En Egypte, deux ans de prison pour l’écrivain qui donnait des palpitations à ses lecteurs

En feuilletant le numéro d’août 2014 de la revue littéraire égyptienne Akhbar Al-Adab, Hani Saleh Tawfik a ressenti des palpitations cardiaques et une chute de tension.

La lecture de quelques pages d’un chapitre du roman illustré L’Usage de la vie (Istikhdam Al-Hayat, Dar Al-Tanwir, 2014, non traduit), du jeune auteur égyptien Ahmed Naji, a même rendu l’homme de 65 ans gravement malade.

Les scènes sexuelles ponctuant les pérégrinations de Bassam, le jeune héros traînant sa frustration dans les rues du Caire, ont visiblement choqué ce lecteur. L’histoire aurait pu s’arrêter là, si M. Tawfik, heurté dans son « sens moral », n’avait décidé de porter plainte.

Face au récit fait par le plaignant à la cour, la défense a présenté des romans du patrimoine islamique et arabe non moins impudiques que l’œuvre de M. Naji. Les célèbres écrivains Sonallah Ibrahim et Mohamed Salmawy sont venus plaider à la barre en sa faveur. Ahmed Naji a, lui, rappelé que l’ouvrage avait été approuvé par la censure et se trouvait déjà dans toutes les bonnes librairies. Estimant qu’il n’y avait pas « d’intention malicieuse de violer la sainteté de la morale et des bonnes manières », comme l’affirmait le parquet, le tribunal l’a acquitté en janvier.

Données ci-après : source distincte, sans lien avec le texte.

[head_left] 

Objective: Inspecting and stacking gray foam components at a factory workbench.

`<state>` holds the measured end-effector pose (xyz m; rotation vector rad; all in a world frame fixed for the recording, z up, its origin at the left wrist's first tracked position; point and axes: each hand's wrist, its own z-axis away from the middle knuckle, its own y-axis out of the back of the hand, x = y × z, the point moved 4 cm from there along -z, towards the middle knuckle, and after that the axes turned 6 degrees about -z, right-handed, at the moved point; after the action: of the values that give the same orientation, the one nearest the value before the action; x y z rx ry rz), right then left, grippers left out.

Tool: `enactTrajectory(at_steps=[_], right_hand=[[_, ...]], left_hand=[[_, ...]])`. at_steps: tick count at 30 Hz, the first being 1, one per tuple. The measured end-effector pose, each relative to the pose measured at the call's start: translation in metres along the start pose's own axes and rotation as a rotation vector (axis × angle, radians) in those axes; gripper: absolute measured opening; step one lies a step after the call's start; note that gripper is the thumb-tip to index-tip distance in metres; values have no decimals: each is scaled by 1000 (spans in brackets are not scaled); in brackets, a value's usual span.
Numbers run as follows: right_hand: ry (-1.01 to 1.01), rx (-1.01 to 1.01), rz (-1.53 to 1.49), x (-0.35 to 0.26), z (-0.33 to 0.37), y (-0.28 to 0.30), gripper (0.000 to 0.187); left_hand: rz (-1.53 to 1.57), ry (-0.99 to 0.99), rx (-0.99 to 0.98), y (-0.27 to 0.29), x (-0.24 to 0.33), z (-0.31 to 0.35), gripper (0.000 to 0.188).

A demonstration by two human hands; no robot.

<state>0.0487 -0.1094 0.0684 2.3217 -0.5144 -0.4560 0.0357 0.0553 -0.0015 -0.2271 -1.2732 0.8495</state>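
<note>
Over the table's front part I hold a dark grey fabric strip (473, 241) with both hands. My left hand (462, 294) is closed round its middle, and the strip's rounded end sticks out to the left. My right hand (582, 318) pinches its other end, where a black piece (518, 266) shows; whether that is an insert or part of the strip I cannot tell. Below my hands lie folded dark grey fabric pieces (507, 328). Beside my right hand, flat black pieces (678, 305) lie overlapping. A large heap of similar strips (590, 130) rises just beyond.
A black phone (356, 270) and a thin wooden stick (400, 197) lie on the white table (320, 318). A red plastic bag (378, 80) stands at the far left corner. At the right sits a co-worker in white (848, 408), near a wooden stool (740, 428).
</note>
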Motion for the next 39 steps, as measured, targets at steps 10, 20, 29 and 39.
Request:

Condamnations d’artistes et de journalistes

Mais, déjà, la polémique avait enflé dans les médias, et le ministère public a fait appel du verdict. Samedi 20 février, Ahmed Naji a ainsi été condamné à deux ans de prison, la peine maximale, pour « outrage à la pudeur », par la cour d’appel du Caire, et a été arrêté. Son avocat, Mahmoud Othman, conteste un verdict « contraire à la Constitution, qui interdit les peines privatives de liberté pour les artistes jugés pour leurs œuvres ». Le rédacteur en chef de Akhbar Al-Adab, Tarek Al-Taher, a lui été condamné à une amende de 10 000 livres égyptiennes (environ 1 150 euros) pour la publication des extraits.

Les condamnations d’artistes, d’auteurs et de journalistes pour outrage à l’islam ou à la morale se sont multipliées depuis deux ans. Fin janvier, la poétesse Fatima Naoot a été condamnée à trois ans de prison pour avoir critiqué sur le réseau social Facebook l’abattage des animaux pendant les fêtes musulmanes de l’Aïd. En décembre 2015, la cour d’appel a confirmé une peine d’un an de prison contre Islam Al-Beheiry, qui avait appelé à la télévision à retirer les textes religieux faisant la promotion de l’extrémisme.

L’éditorialiste Ibrahim Eissa a adressé dimanche, à la « une » de son quotidien Al-Maqal, une invective d’une rare virulence au président égyptien, Abdel Fattah Al-Sissi. « Votre Etat viole la Constitution, harcèle les penseurs et les créateurs et emprisonne les écrivains et les auteurs, écrit-il. Votre Etat est une théocratie, M. le président, alors même que vous ne cessez de parler d’Etat moderne et civil. » Farouche adversaire des Frères musulmans, le journaliste a même salué en comparaison le bilan en matière de liberté d’expression du président islamiste Mohamed Morsi, déchu en juillet 2013 par l’armée.